Douglas A. McIntyre is the co-founder, chief executive officer and editor in chief of 24/7 Wall St. and 24/7 Tempo. He has held these jobs since 2006.

McIntyre has written thousands of articles for 24/7 Wall St. He is an expert on corporate finance, the automotive industry, media companies and international finance. He has edited articles on national demographics, sports, personal income and travel.

His work has been quoted or mentioned in The New York Times, The Wall Street Journal, Los Angeles Times, The Washington Post, NBC News, Time, The New Yorker, HuffPost USA Today, Business Insider, Yahoo, AOL, MarketWatch, The Atlantic, Bloomberg, New York Post, Chicago Tribune, Forbes, The Guardian and many other major publications.
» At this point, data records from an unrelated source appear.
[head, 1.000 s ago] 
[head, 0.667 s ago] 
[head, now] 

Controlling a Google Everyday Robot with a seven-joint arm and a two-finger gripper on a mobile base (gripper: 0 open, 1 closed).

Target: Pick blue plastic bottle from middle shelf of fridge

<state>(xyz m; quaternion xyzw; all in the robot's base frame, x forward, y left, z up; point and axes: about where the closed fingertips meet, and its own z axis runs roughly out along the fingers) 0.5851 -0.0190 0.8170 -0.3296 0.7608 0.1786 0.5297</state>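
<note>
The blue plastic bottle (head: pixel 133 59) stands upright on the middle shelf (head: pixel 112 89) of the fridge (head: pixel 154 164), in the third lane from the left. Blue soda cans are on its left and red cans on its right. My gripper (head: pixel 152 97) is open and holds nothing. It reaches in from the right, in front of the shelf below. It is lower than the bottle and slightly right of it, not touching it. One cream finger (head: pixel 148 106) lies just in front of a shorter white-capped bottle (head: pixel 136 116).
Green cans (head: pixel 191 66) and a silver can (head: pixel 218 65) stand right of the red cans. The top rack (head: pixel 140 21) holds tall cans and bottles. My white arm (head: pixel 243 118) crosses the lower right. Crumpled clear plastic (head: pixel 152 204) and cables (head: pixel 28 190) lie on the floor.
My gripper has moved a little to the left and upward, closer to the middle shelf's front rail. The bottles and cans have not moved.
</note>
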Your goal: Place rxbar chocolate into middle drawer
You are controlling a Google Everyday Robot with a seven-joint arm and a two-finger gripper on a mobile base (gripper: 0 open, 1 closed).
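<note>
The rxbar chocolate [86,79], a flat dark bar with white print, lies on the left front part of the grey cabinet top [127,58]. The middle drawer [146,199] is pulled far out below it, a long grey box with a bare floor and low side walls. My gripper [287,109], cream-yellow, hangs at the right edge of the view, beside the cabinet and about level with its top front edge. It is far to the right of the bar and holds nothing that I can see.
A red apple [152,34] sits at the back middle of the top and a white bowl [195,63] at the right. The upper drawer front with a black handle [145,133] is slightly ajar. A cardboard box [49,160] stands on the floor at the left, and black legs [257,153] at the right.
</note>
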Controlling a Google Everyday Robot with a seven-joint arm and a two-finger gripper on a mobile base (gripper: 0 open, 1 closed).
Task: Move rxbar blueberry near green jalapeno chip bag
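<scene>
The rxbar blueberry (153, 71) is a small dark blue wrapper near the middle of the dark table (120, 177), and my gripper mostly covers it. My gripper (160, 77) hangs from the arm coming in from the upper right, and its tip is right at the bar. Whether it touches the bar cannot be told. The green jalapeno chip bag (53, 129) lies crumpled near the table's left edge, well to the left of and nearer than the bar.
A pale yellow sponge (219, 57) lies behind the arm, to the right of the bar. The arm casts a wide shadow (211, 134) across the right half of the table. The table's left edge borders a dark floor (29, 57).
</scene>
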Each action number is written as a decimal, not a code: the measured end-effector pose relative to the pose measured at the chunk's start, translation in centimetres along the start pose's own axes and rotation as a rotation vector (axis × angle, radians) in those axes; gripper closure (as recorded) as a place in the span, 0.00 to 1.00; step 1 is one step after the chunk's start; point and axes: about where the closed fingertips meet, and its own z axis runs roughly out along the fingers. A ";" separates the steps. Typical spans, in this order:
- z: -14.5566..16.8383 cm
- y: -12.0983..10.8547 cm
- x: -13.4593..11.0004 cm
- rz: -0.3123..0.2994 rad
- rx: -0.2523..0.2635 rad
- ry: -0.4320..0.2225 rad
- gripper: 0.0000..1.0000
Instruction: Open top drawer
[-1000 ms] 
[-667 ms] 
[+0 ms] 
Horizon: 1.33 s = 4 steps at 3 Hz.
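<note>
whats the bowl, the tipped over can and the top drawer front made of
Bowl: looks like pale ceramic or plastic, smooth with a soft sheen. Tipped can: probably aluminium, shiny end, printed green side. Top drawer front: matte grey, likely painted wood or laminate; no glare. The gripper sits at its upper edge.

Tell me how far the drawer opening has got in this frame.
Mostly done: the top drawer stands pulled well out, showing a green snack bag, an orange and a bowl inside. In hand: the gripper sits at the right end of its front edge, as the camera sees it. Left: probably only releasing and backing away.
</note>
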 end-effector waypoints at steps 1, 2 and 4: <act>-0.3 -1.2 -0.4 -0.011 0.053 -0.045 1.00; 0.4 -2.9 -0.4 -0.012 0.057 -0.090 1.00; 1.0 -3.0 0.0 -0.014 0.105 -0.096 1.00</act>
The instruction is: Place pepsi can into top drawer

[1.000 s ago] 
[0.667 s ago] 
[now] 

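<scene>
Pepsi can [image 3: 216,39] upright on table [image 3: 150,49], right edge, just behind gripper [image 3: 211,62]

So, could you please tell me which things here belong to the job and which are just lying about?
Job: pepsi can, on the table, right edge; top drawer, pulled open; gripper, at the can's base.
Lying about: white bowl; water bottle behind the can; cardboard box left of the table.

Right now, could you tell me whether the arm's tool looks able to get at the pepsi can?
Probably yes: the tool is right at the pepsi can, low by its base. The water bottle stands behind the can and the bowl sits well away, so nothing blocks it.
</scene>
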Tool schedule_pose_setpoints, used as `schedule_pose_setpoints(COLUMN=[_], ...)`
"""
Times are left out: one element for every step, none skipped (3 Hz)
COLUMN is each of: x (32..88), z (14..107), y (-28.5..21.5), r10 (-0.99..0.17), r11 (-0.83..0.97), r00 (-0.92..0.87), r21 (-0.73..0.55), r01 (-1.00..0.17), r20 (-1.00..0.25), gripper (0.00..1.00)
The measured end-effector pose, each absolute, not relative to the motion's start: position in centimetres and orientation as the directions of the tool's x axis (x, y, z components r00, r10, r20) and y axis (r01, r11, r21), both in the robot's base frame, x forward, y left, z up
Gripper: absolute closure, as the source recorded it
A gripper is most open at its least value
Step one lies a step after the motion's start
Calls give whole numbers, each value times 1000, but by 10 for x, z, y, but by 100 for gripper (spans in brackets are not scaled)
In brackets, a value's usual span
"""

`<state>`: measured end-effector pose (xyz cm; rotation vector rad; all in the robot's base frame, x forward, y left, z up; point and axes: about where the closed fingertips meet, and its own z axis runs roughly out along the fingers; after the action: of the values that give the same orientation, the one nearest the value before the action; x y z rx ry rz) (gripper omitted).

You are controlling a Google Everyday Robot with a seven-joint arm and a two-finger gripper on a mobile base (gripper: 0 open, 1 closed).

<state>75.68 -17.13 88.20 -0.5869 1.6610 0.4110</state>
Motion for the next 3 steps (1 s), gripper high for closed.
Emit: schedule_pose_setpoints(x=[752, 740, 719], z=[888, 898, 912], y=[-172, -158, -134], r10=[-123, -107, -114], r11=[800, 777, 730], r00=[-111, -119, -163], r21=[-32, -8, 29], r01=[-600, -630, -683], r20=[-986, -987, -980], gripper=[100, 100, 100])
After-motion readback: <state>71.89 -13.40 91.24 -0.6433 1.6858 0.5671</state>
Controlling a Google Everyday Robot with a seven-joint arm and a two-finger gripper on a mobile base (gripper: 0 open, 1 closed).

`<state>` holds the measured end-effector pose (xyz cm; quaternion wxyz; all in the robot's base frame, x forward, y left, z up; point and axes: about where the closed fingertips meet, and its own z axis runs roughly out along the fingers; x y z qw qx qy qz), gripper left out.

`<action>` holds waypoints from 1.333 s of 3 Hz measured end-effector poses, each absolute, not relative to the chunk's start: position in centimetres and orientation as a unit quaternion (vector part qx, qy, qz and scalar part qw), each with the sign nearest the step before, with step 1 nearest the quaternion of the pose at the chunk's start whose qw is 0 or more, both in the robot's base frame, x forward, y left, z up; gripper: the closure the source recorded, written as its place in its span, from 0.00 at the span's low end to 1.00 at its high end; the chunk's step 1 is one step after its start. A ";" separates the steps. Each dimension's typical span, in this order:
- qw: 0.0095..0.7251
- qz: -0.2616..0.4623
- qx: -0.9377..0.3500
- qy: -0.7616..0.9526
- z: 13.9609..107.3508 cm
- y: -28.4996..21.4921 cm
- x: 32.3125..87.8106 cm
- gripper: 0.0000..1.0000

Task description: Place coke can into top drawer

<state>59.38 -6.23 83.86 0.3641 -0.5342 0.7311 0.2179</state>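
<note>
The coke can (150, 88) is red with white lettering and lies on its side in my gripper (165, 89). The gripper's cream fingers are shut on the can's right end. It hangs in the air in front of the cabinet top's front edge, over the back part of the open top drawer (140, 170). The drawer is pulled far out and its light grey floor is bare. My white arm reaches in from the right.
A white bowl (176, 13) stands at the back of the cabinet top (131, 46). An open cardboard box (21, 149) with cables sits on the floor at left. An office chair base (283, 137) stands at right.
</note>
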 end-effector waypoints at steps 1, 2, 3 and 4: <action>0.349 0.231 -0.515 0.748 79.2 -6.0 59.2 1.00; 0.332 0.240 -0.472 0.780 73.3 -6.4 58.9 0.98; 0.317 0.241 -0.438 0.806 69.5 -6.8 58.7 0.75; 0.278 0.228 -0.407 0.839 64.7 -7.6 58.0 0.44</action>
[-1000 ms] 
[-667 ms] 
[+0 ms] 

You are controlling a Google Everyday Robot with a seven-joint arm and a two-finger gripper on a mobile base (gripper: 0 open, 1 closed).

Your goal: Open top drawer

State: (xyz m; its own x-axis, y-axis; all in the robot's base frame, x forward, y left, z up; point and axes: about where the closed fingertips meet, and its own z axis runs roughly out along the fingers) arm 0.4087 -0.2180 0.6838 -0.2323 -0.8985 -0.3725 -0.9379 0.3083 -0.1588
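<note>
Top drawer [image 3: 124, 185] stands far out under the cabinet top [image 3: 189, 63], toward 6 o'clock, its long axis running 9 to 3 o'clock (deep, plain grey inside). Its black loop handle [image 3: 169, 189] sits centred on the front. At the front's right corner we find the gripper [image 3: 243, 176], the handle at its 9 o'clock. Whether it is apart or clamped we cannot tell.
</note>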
McIntyre has been a guest on CNBC, the BBC and television and radio stations across the country.

A magna cum laude graduate of Harvard College, McIntyre also was president of The Harvard Advocate. Founded in 1866, the Advocate is the oldest college publication in the United States.

TheStreet.com, Comps.com and Edgar Online are some of the public companies for which McIntyre served on the board of directors. He was a Vicinity Corporation board member when the company was sold to Microsoft in 2002. He served on the audit committees of some of these companies.

McIntyre has been the CEO of FutureSource, a provider of trading terminals and news to commodities and futures traders. He was president of Switchboard, the online phone directory company. He served as chairman and CEO of On2 Technologies, the video compression company that provided video compression software for Adobe’s Flash. Google bought On2 in 2009.